▸ **Goal of the exercise**: Find the lines of the listing that contain the string "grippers", and return them.
......
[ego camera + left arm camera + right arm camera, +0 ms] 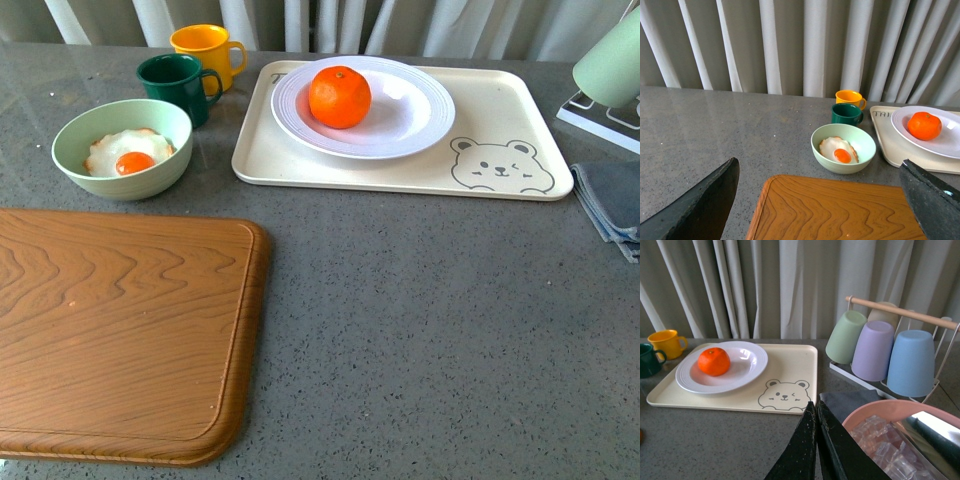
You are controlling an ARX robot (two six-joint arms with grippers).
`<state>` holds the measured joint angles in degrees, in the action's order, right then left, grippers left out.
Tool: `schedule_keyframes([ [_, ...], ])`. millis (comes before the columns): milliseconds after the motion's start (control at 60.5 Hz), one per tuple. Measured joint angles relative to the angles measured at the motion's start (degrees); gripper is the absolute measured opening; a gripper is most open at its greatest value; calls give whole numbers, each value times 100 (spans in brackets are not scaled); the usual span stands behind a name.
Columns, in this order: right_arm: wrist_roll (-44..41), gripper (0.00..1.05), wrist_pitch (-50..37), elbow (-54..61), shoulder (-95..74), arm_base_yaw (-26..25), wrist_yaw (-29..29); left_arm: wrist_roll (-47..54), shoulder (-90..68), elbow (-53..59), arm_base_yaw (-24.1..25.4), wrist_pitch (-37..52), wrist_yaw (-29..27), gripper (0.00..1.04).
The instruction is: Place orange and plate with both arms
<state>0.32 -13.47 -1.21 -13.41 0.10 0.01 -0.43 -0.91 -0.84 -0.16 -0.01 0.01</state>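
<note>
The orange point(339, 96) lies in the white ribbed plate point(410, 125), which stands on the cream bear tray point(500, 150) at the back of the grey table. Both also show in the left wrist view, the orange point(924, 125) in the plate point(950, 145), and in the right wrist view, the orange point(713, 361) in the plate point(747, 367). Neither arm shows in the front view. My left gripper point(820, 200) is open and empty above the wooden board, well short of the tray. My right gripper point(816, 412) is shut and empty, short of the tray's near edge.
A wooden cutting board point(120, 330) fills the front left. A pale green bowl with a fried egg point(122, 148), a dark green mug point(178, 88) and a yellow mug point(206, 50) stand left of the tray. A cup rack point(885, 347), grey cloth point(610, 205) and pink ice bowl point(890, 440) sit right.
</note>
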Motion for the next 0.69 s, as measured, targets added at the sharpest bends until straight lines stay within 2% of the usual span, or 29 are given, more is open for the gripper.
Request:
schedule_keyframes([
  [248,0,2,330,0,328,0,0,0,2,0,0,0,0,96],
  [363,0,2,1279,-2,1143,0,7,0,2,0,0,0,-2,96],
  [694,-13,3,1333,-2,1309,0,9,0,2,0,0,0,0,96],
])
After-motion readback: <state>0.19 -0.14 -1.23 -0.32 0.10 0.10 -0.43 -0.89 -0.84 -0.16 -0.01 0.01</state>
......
▸ **Exercise response**:
You are controlling an ARX robot (two six-joint arms with grippers).
`<state>` holds the measured joint angles in degrees, in the action's order, right then left, grippers left out.

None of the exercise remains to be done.